C dangerous?

D

Dan Pop

In said:
Because the computer's BIOS display screen thing told me on startup that
there was a disk failure. I forget the exact wording.

You're changing your initial story:

Yes. The machine restarted spontaneously, and failed to detect the hard
disks on the restart. (A cold boot fixed it, thank heaven.)

How could it report a disk failure about a disk it failed to detect?!?

If you change your story arbitrarily, it becomes impossible to have a
meaningful discussion. Tomorrow you may even claim that you saw some
smoke getting out of the disk drive... Next week, you may also add some
strange noises coming from the same place and so on.
I didn't say Windows failed to detect the disk. I said the program I quoted
caused a disk failure on my Windows 2000 box.
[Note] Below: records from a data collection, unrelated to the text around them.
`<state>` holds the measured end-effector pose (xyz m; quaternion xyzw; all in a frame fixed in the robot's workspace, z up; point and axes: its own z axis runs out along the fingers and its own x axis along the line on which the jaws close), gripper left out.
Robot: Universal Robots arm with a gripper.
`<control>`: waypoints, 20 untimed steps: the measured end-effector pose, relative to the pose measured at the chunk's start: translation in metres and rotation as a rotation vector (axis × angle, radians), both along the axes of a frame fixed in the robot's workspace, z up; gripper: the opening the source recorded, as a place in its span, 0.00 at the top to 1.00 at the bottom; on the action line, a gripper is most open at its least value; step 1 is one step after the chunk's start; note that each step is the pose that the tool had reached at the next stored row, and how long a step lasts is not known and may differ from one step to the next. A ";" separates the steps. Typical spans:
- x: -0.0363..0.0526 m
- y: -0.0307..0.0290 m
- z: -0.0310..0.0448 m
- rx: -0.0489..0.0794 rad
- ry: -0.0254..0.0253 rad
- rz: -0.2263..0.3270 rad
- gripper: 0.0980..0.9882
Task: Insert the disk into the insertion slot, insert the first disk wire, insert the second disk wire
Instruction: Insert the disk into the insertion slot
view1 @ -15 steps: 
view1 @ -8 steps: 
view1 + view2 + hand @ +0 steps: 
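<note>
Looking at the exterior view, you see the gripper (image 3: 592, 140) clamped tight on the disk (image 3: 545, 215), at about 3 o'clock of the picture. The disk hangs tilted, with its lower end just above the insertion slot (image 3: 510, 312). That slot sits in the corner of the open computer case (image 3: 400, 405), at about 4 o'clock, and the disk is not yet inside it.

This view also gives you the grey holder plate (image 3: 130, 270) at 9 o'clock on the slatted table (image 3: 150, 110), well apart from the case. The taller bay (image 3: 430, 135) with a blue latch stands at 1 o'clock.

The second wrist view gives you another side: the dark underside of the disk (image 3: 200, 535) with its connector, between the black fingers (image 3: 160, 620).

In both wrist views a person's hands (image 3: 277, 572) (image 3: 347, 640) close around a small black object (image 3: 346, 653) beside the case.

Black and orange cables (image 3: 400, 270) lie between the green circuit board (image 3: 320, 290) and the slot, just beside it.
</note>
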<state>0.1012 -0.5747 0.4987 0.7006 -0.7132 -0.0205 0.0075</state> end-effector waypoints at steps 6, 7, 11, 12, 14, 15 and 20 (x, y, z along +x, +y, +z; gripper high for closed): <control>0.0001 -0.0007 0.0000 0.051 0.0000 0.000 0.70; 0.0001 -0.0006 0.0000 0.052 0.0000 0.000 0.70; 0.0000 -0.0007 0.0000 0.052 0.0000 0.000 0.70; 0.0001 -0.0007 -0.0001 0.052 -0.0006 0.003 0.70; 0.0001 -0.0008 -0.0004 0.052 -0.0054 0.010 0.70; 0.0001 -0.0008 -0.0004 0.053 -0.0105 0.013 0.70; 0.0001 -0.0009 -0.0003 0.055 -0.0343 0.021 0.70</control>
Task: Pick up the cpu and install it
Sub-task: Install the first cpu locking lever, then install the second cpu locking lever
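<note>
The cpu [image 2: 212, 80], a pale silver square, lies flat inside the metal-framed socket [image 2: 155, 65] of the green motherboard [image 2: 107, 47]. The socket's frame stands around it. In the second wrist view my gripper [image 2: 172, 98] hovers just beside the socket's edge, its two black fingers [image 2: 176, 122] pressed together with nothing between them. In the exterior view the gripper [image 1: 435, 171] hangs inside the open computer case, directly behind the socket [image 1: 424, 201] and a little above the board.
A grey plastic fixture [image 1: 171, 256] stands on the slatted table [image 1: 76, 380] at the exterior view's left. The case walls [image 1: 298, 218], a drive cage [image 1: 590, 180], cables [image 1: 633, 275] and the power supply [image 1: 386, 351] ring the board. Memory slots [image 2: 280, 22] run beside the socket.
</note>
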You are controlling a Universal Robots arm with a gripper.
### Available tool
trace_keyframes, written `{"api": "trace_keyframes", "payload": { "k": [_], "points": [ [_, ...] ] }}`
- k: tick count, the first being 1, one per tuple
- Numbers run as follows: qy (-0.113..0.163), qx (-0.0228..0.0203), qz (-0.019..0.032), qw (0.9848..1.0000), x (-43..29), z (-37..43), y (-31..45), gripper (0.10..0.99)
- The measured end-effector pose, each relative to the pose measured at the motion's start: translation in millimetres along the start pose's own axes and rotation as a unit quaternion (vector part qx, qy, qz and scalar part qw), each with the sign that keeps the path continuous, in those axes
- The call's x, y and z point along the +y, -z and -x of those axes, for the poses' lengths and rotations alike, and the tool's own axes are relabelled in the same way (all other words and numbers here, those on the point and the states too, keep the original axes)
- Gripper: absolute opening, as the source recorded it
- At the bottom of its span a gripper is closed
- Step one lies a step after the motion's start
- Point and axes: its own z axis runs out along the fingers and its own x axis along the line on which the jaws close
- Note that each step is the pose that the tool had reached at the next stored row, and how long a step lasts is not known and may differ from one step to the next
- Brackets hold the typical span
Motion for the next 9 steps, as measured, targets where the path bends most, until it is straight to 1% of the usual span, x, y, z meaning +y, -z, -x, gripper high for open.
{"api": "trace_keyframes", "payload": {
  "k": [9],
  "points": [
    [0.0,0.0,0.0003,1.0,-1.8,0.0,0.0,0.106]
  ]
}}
See Message ID <[email protected]>

And when asked to elaborate, you posted the text I have quoted above.
I don't, for sure. But when I chuck a ball at a pane of glass, and the ball
hits the glass, and the glass breaks, it's not unreasonable to deduce that
the ball (and my throwing it) had something to do with the glass breaking.
Similar logic applies here.

Nope, not necessarily, in the absence of enough data. You cannot exclude
a coincidence. If that happended 10 times out of 10, then you had some
solid ground to claim that, after running that program, your BIOS reports
a disk failure.

However, there is a whole world of difference between a real disk failure
and the BIOS reporting a disk failure. FYI: real disk failures don't get
fixed by cold boots.

So, even with your revised story, there is still no disk failure in sight.
And we still don't know whether the BIOS failure to initialise the disk
was triggered by running the program in question, due to lack of enough
experimental data. Dunno about computer science, but in other sciences,
people who draw conclusions from single experiments are the laughingstocks
of the corresponding communities.

I'm working in a medium sized computer centre and I've seen plenty of
weird things related to disks. Like disks that pass all the vendor's
tests and work in most computers, but aren't even detected by a certain
RAID controller (although the same RAID controller detected and happily
used them two weeks before). But when the thing starts happening, no
amount of cold booting changes anything. And, for obvious reasons, I'm
reluctant to call it a disk failure.

Dan
 
B

Bill Cunningham

Richard,

I'm not quite sure what's going on with the this person said this, then
this one this, etc. Am I not cutting right or is it someone else? I cut
everything from this message.

Bill
 
D

Dan Pop

In said:
Richard,

I'm not quite sure what's going on with the this person said this, then
this one this, etc. Am I not cutting right or is it someone else? I cut
everything from this message. ^^^^^
^^^^^^^^^^^^^^^^^^^^^^^^^^^^

Brilliant! Now, Richard will have to use his mind reading capabilities
in order to be able to figure out what is your problem...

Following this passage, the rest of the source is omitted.